## Problem details
Any picture among the records should be left out, please; retype the rest exactly.

## Input records
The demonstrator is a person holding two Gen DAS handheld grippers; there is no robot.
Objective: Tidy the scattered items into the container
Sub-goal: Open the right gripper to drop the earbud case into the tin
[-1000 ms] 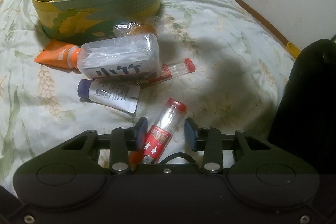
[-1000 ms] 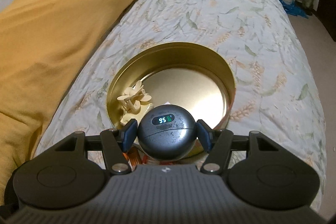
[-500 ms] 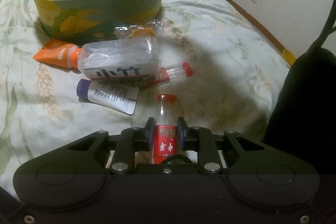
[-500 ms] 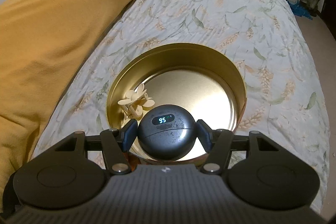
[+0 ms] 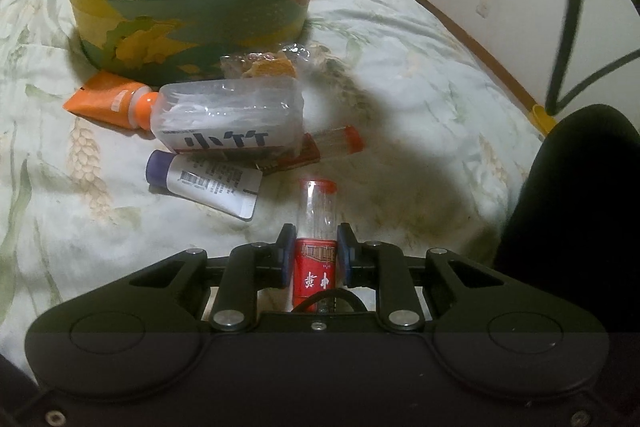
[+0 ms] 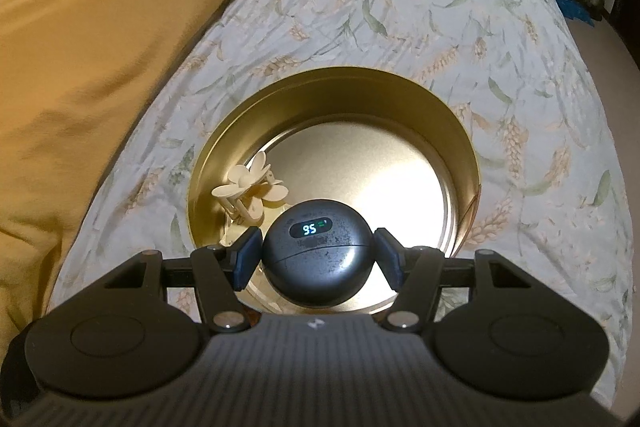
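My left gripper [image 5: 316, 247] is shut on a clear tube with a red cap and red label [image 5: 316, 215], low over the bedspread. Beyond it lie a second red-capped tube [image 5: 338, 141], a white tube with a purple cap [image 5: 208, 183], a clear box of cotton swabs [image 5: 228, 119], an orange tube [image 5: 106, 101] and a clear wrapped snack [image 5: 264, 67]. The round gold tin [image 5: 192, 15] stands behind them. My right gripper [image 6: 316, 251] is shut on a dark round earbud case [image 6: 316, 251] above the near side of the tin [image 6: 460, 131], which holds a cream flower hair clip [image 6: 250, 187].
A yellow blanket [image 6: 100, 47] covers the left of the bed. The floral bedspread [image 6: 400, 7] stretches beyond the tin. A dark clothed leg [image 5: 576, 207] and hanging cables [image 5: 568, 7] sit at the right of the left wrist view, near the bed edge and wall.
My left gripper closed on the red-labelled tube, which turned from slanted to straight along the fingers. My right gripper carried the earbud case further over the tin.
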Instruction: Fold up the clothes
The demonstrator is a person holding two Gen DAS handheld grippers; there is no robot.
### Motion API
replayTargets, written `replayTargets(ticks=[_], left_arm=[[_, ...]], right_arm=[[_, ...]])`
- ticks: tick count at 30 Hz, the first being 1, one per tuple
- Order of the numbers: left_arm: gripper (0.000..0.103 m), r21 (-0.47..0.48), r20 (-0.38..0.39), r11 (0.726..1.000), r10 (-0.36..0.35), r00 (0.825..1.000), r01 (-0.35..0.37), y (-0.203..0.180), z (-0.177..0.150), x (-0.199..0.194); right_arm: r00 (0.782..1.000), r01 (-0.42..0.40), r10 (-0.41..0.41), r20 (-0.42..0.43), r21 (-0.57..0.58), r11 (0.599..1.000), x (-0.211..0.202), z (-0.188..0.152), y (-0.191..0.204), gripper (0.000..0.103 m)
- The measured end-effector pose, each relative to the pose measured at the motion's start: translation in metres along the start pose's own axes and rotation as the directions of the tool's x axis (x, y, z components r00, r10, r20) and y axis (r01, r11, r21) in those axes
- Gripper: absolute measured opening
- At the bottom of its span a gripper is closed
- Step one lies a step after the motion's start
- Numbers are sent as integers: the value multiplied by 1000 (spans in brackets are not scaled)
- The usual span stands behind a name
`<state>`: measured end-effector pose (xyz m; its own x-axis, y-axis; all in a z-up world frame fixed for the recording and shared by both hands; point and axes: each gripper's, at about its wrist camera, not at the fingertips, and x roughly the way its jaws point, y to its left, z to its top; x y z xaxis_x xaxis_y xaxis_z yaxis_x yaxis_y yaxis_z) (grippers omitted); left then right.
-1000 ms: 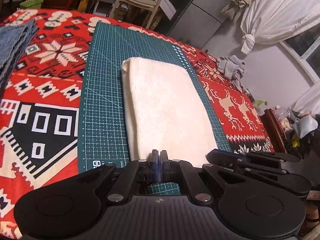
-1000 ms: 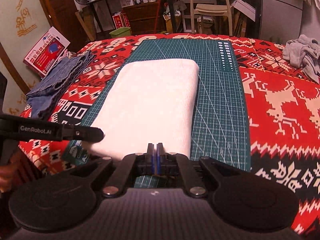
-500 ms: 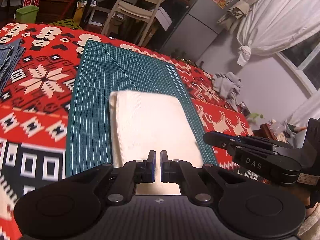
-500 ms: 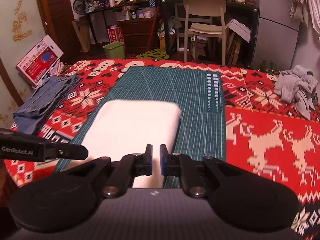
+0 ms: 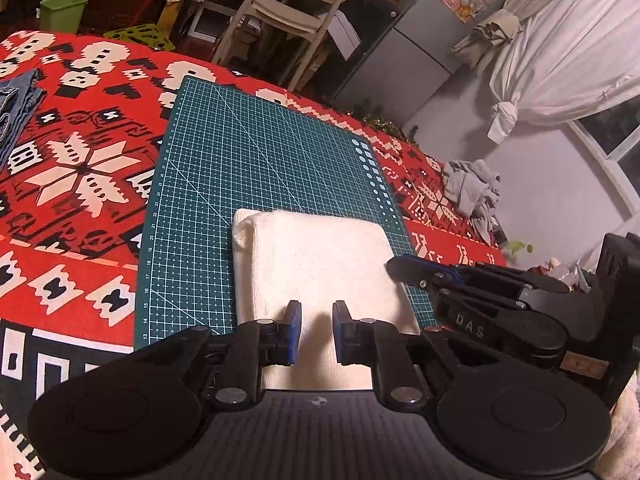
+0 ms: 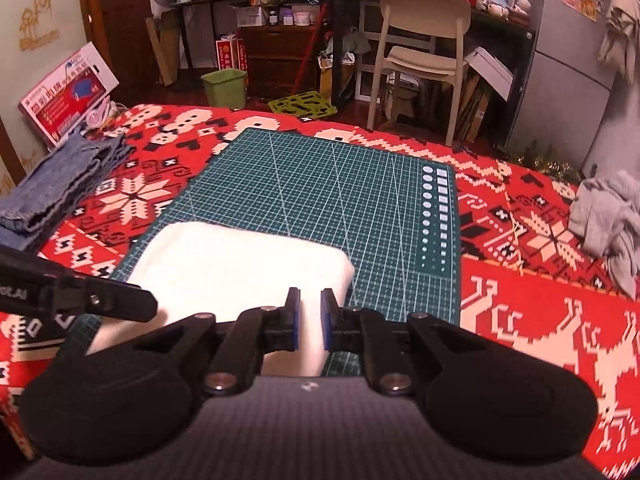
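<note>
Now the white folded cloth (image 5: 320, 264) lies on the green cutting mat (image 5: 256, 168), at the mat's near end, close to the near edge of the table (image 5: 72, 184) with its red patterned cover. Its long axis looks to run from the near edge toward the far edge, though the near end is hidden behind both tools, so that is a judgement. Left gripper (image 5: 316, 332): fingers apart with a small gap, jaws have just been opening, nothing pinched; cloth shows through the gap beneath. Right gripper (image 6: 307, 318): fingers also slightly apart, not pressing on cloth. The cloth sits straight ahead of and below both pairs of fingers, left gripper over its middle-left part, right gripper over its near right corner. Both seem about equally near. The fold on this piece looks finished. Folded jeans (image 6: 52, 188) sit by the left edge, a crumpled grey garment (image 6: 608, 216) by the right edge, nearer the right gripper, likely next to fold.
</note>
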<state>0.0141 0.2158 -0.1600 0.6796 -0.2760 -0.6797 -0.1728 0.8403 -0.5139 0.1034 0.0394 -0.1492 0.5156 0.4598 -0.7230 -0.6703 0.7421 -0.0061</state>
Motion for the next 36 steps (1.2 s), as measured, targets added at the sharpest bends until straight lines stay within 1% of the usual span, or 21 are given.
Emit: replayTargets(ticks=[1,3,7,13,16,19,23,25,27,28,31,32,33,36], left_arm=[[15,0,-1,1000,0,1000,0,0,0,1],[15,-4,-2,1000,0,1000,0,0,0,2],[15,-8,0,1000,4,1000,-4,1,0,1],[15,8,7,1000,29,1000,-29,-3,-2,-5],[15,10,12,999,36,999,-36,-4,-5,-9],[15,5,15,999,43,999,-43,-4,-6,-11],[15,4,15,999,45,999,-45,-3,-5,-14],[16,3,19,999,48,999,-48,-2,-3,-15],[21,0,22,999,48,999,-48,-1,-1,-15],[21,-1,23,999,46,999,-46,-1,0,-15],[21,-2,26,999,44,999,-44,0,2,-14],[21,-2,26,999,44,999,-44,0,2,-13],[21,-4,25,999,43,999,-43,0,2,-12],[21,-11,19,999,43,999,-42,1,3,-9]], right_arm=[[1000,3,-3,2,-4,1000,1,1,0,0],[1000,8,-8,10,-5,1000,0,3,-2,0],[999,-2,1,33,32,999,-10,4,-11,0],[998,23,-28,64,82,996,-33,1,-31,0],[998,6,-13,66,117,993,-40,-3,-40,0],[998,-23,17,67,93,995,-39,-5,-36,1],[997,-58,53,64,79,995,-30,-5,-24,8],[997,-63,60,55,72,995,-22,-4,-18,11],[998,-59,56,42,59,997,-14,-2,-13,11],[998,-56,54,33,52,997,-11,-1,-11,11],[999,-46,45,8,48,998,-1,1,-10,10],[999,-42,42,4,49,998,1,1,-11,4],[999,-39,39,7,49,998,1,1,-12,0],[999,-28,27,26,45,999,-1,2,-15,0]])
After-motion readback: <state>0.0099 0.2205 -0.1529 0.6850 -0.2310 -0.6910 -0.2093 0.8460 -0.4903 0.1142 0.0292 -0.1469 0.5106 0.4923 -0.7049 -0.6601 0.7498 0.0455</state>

## Answer
The demonstrator is a person holding two Gen DAS handheld grippers; there is no robot.
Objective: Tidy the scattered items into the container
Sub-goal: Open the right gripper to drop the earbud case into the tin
[-1000 ms] 
[-1000 ms] 
[-500 ms] 
[-500 ms] 
[+0 ms] 
[+0 ms] 
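My left gripper [image 5: 316, 247] is shut on a clear tube with a red cap and red label [image 5: 316, 215], low over the bedspread. Beyond it lie a second red-capped tube [image 5: 338, 141], a white tube with a purple cap [image 5: 208, 183], a clear box of cotton swabs [image 5: 228, 119], an orange tube [image 5: 106, 101] and a clear wrapped snack [image 5: 264, 67]. The round gold tin [image 5: 192, 15] stands behind them. My right gripper [image 6: 316, 251] is shut on a dark round earbud case [image 6: 316, 251] above the near side of the tin [image 6: 460, 131], which holds a cream flower hair clip [image 6: 250, 187].
A yellow blanket [image 6: 100, 47] covers the left of the bed. The floral bedspread [image 6: 400, 7] stretches beyond the tin. A dark clothed leg [image 5: 576, 207] and hanging cables [image 5: 568, 7] sit at the right of the left wrist view, near the bed edge and wall.
My left gripper closed on the red-labelled tube, which turned from slanted to straight along the fingers. My right gripper carried the earbud case further over the tin.
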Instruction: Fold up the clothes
The demonstrator is a person holding two Gen DAS handheld grippers; there is no robot.
### Motion API
replayTargets, written `replayTargets(ticks=[_], left_arm=[[_, ...]], right_arm=[[_, ...]])`
- ticks: tick count at 30 Hz, the first being 1, one per tuple
- Order of the numbers: left_arm: gripper (0.000..0.103 m), r21 (-0.47..0.48), r20 (-0.38..0.39), r11 (0.726..1.000), r10 (-0.36..0.35), r00 (0.825..1.000), r01 (-0.35..0.37), y (-0.203..0.180), z (-0.177..0.150), x (-0.199..0.194); right_arm: r00 (0.782..1.000), r01 (-0.42..0.40), r10 (-0.41..0.41), r20 (-0.42..0.43), r21 (-0.57..0.58), r11 (0.599..1.000), x (-0.211..0.202), z (-0.188..0.152), y (-0.191..0.204), gripper (0.000..0.103 m)
- The measured end-effector pose, each relative to the pose measured at the motion's start: translation in metres along the start pose's own axes and rotation as the directions of the tool's x axis (x, y, z components r00, r10, r20) and y axis (r01, r11, r21) in those axes
- Gripper: absolute measured opening
- At the bottom of its span a gripper is closed
- Step one lies a step after the motion's start
- Numbers are sent as integers: the value multiplied by 1000 (spans in brackets are not scaled)
- The usual span stands behind a name
`<state>`: measured end-effector pose (xyz m; its own x-axis, y-axis; all in a z-up world frame fixed for the recording and shared by both hands; point and axes: each gripper's, at about its wrist camera, not at the fingertips, and x roughly the way its jaws point, y to its left, z to its top; x y z xaxis_x xaxis_y xaxis_z yaxis_x yaxis_y yaxis_z) (grippers omitted); left then right.
-1000 ms: 
-1000 ms: 
-500 ms: 
-500 ms: 
+0 ms: 
+0 ms: 
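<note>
Now the white folded cloth (image 5: 320, 264) lies on the green cutting mat (image 5: 256, 168), at the mat's near end, close to the near edge of the table (image 5: 72, 184) with its red patterned cover. Its long axis looks to run from the near edge toward the far edge, though the near end is hidden behind both tools, so that is a judgement. Left gripper (image 5: 316, 332): fingers apart with a small gap, jaws have just been opening, nothing pinched; cloth shows through the gap beneath. Right gripper (image 6: 307, 318): fingers also slightly apart, not pressing on cloth. The cloth sits straight ahead of and below both pairs of fingers, left gripper over its middle-left part, right gripper over its near right corner. Both seem about equally near. The fold on this piece looks finished. Folded jeans (image 6: 52, 188) sit by the left edge, a crumpled grey garment (image 6: 608, 216) by the right edge, nearer the right gripper, likely next to fold.
</note>
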<state>0.0141 0.2158 -0.1600 0.6796 -0.2760 -0.6797 -0.1728 0.8403 -0.5139 0.1034 0.0394 -0.1492 0.5156 0.4598 -0.7230 -0.6703 0.7421 -0.0061</state>
Motion for the next 36 steps (1.2 s), as measured, targets added at the sharpest bends until straight lines stay within 1% of the usual span, or 21 are given.
Emit: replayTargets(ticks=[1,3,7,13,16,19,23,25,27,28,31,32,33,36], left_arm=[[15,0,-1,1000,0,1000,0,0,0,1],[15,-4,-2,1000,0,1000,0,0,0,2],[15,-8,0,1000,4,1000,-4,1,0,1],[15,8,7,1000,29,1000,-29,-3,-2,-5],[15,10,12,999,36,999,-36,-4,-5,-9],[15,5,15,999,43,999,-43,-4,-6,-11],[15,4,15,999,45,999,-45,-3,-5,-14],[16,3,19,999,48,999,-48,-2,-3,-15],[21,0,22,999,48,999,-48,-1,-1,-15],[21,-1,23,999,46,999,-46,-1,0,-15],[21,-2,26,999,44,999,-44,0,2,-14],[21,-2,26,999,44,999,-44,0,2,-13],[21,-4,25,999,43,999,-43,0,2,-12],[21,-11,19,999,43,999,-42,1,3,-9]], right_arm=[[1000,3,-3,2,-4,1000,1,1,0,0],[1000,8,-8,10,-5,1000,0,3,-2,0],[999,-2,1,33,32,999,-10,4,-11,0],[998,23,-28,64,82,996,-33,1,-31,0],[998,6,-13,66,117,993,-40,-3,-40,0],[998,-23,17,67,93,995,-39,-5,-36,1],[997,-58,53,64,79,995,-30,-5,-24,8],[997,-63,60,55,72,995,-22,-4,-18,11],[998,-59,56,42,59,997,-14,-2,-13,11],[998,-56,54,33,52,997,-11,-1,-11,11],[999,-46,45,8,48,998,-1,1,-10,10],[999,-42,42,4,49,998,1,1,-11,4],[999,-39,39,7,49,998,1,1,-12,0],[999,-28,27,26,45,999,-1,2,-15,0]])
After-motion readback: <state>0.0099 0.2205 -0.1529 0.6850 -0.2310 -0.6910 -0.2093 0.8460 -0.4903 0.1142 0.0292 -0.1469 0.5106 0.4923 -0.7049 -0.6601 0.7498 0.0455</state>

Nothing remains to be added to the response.